Apinger giving optimistic RTTs in 2.2.
I had the same issue, that is, every time a MONITOR would reach high latency, crap RTT.
In my case, this is a new behavior in 2.2 and it is definitely a NO GO as I badly need load balancing with apinger.
So, I ended up restarting apinger when monitoring alarm goes off:
1. a PHP script that relaunch apinger, located in "/root/restart_apinger.php":
#!/usr/local/bin/php -f require_once("service-utils.inc"); service_control_restart("apinger", ""); ?>
Don't forget to have PHP script executable:
chmod +x /root/restart_apinger.php
2. a patch in "/etc/inc/gwlb.inc" where "/var/etc/apinger.conf" is stored.
Always backup first:
cp -p /etc/inc/gwlb.inc /etc/inc/gwlb.inc~
Patch "/etc/inc/gwlb.inc" alarm command off so it run "restart_apinger.php" script on MONITOR alarm off event + some time:
alarm default { command on "/usr/local/sbin/pfSctl -c 'service reload dyndns %T' -c 'service reload ipsecdns' -c 'service reload openvpn %T' -c 'filter reload' " command off "/usr/local/sbin/pfSctl -c 'service reload dyndns %T' -c 'service reload ipsecdns' -c 'service reload openvpn %T' -c 'filter reload' ; sleep 10 && /root/restart_ apinger.php &" combine 10s }
Then run apinger restart script to update configuration file:
and verify if "apinger.conf" is updated correctly:
less /var/etc/apinger.conf
Any one with a smarter way is welcome.
Justin that's a pretty cool workaround (thanks for posting it) but I am concerned – is apinger, such a core feature of the system, that badly broken? Maybe it would help to create a bounty to fix the underlying behavior as well as add some much needed features like monitoring multiple target IPs before declaring a gateway "down" ? I for one would happily donate towards such an effort.
The problem is recreating the issues for the people who are able to fix it.

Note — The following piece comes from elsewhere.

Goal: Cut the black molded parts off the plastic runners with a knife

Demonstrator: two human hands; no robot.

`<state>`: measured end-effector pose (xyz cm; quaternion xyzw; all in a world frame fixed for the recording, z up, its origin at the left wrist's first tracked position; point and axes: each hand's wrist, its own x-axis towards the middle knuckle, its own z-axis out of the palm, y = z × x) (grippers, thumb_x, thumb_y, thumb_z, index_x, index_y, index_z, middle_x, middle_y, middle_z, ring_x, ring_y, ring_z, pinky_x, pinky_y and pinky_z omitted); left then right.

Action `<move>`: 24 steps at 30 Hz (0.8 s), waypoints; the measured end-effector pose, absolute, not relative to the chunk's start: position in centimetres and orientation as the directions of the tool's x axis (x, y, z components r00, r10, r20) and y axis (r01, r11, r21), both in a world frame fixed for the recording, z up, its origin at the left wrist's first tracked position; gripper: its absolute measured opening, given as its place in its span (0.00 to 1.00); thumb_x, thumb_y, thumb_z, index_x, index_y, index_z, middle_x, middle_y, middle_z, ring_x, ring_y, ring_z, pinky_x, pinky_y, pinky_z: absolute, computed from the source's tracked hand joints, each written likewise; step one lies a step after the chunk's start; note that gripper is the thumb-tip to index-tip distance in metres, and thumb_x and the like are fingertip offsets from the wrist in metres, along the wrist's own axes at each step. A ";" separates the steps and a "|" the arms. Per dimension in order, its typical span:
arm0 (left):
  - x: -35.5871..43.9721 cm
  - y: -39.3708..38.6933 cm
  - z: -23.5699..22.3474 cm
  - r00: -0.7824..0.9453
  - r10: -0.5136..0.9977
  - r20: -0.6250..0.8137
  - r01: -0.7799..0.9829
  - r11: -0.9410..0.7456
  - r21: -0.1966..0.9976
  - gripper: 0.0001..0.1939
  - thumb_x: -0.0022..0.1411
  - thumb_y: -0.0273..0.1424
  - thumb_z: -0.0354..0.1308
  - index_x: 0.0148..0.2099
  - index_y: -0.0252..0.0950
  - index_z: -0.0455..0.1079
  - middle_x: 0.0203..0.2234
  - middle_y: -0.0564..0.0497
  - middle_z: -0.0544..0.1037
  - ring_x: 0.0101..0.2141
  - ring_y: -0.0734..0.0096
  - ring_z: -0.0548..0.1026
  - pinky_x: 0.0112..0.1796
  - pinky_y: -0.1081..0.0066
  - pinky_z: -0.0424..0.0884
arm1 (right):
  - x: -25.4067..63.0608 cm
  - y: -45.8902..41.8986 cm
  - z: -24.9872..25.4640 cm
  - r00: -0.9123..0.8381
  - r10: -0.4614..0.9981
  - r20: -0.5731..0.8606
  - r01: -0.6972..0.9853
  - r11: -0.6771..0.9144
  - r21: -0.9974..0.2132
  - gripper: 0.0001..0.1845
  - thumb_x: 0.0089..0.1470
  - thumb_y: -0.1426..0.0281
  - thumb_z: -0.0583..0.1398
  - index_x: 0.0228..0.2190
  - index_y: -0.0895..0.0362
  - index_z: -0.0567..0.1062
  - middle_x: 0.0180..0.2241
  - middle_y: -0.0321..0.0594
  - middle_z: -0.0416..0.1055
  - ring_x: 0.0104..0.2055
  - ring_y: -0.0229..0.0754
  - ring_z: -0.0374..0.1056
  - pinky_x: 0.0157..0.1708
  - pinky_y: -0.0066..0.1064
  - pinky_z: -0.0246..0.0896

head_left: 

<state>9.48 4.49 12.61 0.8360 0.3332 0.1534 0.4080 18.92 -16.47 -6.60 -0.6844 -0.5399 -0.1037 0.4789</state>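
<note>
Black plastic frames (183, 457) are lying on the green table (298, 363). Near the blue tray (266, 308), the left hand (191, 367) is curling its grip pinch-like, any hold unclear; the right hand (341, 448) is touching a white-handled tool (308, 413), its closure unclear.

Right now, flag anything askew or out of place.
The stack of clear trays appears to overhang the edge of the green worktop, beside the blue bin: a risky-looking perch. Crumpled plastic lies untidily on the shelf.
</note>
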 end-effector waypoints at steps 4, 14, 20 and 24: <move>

Pretty sure it's not that hard to re-create the issue (high latency / host down) using ipfw for example:
http://info.iet.unipi.it/~luigi/dummynet/Not sure apinger is that badly broken: while it is/was a show stopper to me in version 2.2 it used to work just fine before. Don't blame the dev so hard, once they/we find the real problem cause, it should probably be easy to fix.
Humm OKhttps://github.com/Jajcus/apinger/blob/master/BUGS -
Yes it seems unless I am reading it wrong that the last actual code change commit (76b1470) was 9 years ago. Maybe that needs some dusting off? :o
This is not what's used on pfSense.
Oh I see- where is the source code for the apinger.c that is used in pfsense?
Ok was not aware. Reading up now, thank you
So the fix I posted earlier works, but apinger still crash sometimes, so I wrote a watchdog script to put in the crontab.
The "watch_apinger.sh" shell script will look for apinger PID using ps CLI, look for apinger PID using its PID file (in case of SIG_KILL), compare both values, and run "restart_apinger.php" script if needed:
#!/bin/sh RELAUNCH=0 CUR=$(ps xcopid,command | awk '/apinger/ {print $1}') PID=$(cat /var/run/apinger.pid) [ -z "$CUR" ] && RELAUNCH=1 [ -z "$PID" ] && RELAUNCH=1 [ "$CUR" != "$PID" ] && RELAUNCH=1 [ "$RELAUNCH" == 1 ] && ( killall apinger ; /root/restart_apinger.php )
Save it to "/root/watch_apinger.sh" and make it executable :
chmod +x /root/watch_apinger.sh
Then add it to root crontab:
echo "* * * * * /root/watch_apinger.sh" | crontab -